Could you return the whole listing exactly?

• **MATERIAL PROVIDED**:
========
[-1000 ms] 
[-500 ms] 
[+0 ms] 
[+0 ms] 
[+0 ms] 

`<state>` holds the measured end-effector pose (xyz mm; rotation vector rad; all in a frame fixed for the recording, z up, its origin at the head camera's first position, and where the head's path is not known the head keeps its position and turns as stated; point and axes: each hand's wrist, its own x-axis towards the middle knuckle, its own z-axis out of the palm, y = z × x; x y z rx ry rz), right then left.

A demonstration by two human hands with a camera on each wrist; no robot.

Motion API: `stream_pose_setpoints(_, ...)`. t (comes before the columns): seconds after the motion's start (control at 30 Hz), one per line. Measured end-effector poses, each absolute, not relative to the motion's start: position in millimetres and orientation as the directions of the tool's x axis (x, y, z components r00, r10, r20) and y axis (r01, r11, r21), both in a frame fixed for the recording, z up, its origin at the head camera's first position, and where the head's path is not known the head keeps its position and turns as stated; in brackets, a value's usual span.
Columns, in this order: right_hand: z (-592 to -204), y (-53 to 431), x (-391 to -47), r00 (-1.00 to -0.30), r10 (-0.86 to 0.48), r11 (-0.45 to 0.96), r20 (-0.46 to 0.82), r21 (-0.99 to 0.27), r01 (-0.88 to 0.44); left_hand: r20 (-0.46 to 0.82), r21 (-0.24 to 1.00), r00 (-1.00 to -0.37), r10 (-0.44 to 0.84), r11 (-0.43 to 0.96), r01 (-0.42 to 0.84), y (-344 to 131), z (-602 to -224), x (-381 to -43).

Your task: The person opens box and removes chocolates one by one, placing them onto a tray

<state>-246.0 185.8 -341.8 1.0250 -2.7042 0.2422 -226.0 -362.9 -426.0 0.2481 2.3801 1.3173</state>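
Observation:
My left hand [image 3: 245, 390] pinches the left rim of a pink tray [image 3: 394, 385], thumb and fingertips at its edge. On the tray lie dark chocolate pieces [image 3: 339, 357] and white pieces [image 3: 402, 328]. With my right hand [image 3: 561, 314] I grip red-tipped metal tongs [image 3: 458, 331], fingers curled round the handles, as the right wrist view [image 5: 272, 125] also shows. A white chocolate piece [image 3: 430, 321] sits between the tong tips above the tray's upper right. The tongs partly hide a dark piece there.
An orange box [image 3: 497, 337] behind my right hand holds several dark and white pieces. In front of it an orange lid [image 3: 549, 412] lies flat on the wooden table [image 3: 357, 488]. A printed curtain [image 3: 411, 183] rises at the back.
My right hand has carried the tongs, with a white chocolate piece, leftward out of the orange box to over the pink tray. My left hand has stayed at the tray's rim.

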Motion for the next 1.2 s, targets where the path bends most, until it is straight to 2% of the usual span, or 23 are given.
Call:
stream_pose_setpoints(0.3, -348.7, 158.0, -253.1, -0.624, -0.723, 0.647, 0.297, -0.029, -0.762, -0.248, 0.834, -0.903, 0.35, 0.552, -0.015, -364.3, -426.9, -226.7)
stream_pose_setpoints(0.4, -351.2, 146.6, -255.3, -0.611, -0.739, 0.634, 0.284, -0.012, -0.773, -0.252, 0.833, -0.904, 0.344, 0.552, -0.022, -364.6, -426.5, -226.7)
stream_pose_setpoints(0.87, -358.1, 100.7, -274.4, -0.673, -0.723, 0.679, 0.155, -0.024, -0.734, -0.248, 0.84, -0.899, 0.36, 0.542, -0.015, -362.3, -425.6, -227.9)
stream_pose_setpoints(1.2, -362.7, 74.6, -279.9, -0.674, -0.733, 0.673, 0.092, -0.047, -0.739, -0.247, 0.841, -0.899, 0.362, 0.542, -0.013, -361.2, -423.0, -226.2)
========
• **YOUR RESPONSE**:
[-1000 ms] 
[-500 ms] 
[+0 ms] 
[+0 ms] 
[+0 ms] 

`<state>` holds the measured end-effector pose (xyz mm; rotation vector rad; all in a frame fixed for the recording, z up, its origin at the head camera's first position, and where the head's path is not known the head keeps its position and turns as stated; point and axes: each hand's wrist, its own x-axis towards the middle knuckle, its own z-axis out of the palm, y = z × x; x y z rx ry rz), right then left.

A demonstration by two human hands with a camera on each wrist; no robot.

Motion API: `stream_pose_setpoints(_, ...)`. t (comes before the columns): seconds after the motion's start (control at 30 Hz), one per line. Measured end-effector poses, each absolute, not relative to the motion's start: position in millimetres and orientation as the directions of the tool's x axis (x, y, z components r00, r10, r20) and y axis (r01, r11, r21), both in a frame fixed for the recording, z up, its origin at the head camera's first position, and where the head's path is not known the head keeps its position and turns as stated; in brackets, a value's usual span.
Columns, in this order: right_hand: z (-592 to -204), y (-53 to 431), x (-391 to -47), r00 (-1.00 to -0.30), r10 (-0.86 to 0.48), r11 (-0.45 to 0.96), r20 (-0.46 to 0.82), r21 (-0.99 to 0.27), r01 (-0.88 to 0.44); left_hand: r20 (-0.46 to 0.82), r21 (-0.24 to 1.00), r00 (-1.00 to -0.37), r10 (-0.44 to 0.84), r11 (-0.43 to 0.96), r01 (-0.42 to 0.84), y (-344 to 131), z (-602 to -224), x (-381 to -43).

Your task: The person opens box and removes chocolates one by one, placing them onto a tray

<state>-246.0 185.8 -341.8 1.0250 -2.7042 0.2422 -226.0 -362.9 -426.0 0.2481 2.3801 1.3173</state>
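Observation:
My left hand [image 3: 245, 390] pinches the left rim of a pink tray [image 3: 394, 385], thumb and fingertips at its edge. On the tray lie dark chocolate pieces [image 3: 339, 357] and white pieces [image 3: 402, 328]. With my right hand [image 3: 561, 314] I grip red-tipped metal tongs [image 3: 458, 331], fingers curled round the handles, as the right wrist view [image 5: 272, 125] also shows. A white chocolate piece [image 3: 430, 321] sits between the tong tips above the tray's upper right. The tongs partly hide a dark piece there.
An orange box [image 3: 497, 337] behind my right hand holds several dark and white pieces. In front of it an orange lid [image 3: 549, 412] lies flat on the wooden table [image 3: 357, 488]. A printed curtain [image 3: 411, 183] rises at the back.
My right hand has carried the tongs, with a white chocolate piece, leftward out of the orange box to over the pink tray. My left hand has stayed at the tray's rim.
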
Motion for the next 1.2 s, targets where the path bends most, until it is straight to 2% of the usual span, or 23 are given.
Call:
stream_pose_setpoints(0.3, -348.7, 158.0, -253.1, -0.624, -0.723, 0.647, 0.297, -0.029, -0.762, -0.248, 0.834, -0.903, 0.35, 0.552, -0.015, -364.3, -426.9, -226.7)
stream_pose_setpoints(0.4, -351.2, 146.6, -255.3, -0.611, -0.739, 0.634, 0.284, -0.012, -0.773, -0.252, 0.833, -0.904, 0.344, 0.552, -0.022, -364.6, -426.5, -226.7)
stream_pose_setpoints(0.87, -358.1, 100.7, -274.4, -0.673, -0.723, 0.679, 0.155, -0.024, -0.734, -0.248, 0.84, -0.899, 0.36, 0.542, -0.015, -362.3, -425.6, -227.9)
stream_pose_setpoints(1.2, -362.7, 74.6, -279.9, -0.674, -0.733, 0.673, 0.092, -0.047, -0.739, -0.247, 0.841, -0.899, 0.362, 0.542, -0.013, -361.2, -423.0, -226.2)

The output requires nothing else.